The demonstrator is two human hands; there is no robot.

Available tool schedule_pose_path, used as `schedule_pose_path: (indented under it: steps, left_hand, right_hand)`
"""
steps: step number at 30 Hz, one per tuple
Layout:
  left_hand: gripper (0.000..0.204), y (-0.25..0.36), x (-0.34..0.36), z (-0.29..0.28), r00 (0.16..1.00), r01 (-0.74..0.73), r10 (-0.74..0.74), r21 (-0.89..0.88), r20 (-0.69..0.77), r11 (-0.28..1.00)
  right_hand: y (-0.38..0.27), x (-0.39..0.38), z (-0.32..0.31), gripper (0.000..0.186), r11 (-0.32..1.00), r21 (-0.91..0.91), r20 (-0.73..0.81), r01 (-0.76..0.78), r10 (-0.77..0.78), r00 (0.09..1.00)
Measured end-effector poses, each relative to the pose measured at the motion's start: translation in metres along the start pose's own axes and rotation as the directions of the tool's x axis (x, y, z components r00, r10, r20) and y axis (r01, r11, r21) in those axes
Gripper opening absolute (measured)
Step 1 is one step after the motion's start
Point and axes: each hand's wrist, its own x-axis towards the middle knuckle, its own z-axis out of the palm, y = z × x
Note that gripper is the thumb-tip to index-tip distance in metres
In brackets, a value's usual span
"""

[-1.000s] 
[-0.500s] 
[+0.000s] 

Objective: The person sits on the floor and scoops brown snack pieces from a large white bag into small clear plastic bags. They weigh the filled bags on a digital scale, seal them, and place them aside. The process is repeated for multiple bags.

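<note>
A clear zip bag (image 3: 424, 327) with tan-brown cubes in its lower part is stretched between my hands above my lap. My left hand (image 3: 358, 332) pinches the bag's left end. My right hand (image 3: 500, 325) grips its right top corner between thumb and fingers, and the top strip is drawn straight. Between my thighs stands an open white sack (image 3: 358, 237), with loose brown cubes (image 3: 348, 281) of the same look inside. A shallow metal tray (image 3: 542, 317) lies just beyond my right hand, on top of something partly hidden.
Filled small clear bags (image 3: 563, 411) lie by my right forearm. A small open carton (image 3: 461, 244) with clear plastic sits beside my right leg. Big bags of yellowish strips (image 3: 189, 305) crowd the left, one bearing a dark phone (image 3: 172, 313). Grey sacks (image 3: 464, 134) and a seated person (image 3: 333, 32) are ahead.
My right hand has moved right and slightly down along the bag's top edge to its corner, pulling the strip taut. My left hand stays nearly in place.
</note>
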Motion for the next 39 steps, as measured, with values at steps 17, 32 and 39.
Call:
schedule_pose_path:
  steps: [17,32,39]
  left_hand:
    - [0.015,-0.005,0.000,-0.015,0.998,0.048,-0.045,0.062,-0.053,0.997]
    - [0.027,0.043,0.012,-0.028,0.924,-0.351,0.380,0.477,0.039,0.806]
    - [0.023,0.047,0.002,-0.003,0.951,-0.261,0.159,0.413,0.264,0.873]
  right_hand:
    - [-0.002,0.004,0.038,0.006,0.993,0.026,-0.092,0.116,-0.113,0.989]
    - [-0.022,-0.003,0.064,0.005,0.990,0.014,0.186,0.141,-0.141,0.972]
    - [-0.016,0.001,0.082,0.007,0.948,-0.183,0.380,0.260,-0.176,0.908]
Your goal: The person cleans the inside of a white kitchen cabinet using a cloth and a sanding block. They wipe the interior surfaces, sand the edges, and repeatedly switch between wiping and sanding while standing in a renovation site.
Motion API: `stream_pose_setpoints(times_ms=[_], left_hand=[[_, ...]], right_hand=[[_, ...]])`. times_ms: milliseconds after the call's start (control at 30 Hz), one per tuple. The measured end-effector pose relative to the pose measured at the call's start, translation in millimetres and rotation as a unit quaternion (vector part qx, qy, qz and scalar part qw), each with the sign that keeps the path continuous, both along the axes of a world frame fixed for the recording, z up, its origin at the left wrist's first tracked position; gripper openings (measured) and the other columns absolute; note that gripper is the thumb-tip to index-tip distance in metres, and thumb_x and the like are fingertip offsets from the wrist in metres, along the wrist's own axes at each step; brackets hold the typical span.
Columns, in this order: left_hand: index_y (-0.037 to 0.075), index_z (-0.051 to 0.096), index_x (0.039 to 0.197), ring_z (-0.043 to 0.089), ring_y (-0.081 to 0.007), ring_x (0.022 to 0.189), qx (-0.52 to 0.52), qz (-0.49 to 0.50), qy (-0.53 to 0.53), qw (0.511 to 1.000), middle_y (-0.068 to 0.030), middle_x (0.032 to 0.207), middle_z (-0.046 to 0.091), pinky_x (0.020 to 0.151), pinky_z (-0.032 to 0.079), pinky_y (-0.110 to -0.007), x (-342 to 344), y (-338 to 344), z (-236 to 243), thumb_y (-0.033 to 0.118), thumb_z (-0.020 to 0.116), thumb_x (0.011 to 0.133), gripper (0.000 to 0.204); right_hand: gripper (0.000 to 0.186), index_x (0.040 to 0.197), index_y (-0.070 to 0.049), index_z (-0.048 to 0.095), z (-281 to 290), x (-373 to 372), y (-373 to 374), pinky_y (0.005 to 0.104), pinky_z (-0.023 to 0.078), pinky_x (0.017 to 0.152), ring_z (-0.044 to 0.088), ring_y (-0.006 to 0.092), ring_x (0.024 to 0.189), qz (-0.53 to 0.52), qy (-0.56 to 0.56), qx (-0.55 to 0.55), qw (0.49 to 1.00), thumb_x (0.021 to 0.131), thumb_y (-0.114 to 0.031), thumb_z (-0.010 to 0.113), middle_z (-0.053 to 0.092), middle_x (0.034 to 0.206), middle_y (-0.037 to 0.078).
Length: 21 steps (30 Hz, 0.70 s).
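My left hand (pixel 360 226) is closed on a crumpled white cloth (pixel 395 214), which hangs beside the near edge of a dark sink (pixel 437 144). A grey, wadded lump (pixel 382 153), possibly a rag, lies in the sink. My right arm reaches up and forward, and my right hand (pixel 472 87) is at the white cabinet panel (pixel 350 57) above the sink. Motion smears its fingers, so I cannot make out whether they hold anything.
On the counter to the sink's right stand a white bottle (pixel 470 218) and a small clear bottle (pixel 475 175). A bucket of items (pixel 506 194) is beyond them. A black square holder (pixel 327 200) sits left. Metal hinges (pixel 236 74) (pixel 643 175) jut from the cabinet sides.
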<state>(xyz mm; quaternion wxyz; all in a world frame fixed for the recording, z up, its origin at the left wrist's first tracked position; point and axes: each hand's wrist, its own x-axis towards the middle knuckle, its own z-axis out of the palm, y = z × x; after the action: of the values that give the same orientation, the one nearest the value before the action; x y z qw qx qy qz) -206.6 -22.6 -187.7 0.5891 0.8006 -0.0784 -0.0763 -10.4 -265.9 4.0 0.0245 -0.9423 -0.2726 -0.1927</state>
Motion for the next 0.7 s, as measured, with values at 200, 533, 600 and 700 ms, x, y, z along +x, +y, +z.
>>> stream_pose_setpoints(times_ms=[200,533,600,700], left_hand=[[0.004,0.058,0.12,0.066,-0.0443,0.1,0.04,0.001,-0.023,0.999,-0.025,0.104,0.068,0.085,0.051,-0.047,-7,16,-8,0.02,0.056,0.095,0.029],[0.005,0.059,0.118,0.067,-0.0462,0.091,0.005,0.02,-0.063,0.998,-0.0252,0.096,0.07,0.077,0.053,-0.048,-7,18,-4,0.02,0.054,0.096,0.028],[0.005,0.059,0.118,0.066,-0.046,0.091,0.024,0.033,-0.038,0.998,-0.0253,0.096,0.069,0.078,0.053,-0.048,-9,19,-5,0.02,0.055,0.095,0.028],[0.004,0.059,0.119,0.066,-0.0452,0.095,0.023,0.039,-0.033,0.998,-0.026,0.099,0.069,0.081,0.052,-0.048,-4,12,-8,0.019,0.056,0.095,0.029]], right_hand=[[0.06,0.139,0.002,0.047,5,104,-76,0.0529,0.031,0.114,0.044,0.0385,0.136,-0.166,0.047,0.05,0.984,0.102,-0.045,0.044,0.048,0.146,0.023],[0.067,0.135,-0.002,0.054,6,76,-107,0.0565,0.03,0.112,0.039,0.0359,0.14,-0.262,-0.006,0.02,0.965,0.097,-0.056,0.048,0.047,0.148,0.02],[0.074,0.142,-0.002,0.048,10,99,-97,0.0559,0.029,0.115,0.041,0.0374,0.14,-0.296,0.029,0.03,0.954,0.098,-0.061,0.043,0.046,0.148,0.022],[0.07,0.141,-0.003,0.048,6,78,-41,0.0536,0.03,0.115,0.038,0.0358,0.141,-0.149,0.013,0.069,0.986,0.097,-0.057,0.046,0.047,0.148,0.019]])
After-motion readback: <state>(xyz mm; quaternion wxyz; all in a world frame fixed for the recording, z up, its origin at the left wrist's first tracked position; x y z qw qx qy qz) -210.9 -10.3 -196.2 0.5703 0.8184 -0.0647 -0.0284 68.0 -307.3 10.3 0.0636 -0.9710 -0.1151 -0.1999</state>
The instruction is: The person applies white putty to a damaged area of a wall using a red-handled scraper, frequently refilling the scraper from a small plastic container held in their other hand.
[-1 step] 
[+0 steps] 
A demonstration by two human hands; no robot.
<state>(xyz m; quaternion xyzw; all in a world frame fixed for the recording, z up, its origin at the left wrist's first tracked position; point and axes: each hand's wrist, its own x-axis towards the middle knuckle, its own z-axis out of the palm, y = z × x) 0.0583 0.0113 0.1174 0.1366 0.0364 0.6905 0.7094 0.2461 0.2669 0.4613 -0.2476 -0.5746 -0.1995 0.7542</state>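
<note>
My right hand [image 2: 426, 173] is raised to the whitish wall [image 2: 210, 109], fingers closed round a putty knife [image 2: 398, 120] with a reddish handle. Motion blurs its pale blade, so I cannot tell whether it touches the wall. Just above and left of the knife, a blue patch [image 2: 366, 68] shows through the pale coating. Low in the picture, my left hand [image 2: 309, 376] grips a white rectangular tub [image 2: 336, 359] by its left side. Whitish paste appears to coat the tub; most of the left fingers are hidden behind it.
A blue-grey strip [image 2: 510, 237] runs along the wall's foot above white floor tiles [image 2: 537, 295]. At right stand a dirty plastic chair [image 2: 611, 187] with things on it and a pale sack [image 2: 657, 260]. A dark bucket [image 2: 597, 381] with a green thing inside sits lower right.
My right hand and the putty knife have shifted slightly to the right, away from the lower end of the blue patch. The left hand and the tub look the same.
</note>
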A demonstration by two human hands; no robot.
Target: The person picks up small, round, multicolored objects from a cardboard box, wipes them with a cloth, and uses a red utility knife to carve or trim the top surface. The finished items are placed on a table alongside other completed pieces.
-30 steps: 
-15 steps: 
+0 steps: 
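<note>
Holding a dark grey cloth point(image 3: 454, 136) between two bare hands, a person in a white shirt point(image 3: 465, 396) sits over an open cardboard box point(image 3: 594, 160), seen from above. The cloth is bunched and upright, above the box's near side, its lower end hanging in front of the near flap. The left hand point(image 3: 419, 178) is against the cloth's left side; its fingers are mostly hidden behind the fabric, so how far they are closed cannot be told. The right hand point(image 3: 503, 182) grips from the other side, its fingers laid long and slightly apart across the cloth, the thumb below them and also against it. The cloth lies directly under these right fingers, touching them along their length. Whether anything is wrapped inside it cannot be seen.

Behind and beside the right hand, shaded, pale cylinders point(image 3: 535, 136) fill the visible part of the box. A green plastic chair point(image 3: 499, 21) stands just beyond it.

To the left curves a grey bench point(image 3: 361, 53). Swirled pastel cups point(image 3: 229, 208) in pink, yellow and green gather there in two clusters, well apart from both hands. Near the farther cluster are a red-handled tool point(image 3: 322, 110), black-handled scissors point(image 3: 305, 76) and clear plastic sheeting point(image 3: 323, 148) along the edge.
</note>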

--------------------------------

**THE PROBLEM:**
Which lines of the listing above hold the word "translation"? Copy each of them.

**TASK RESULT:**
Measured end-effector poses, each relative to the pose measured at the motion's start: translation in metres along the start pose's own axes and rotation as the directions of the tool's x axis (x, y, z components r00, r10, r20) and y axis (r01, r11, r21) in those axes
Motion API: `stream_pose_setpoints(times_ms=[_], left_hand=[[_, ...]], right_hand=[[_, ...]])`. times_ms: milliseconds after the call's start (control at 30 Hz), one per tuple. The measured end-effector pose relative to the pose measured at the call's start, translation in millimetres and rotation as a unit quaternion (vector part qx, qy, qz and scalar part qw), each with the sign that keeps the path continuous, both along the axes of a world frame fixed for the recording, z up, its origin at the left wrist's first tracked position; gripper openings (measured) and the other columns absolute; note that gripper is the thumb-tip to index-tip distance in metres, and thumb_x and the like are fingertip offsets from the wrist in metres, along the wrist's own axes at each step; brackets hold the typical span.

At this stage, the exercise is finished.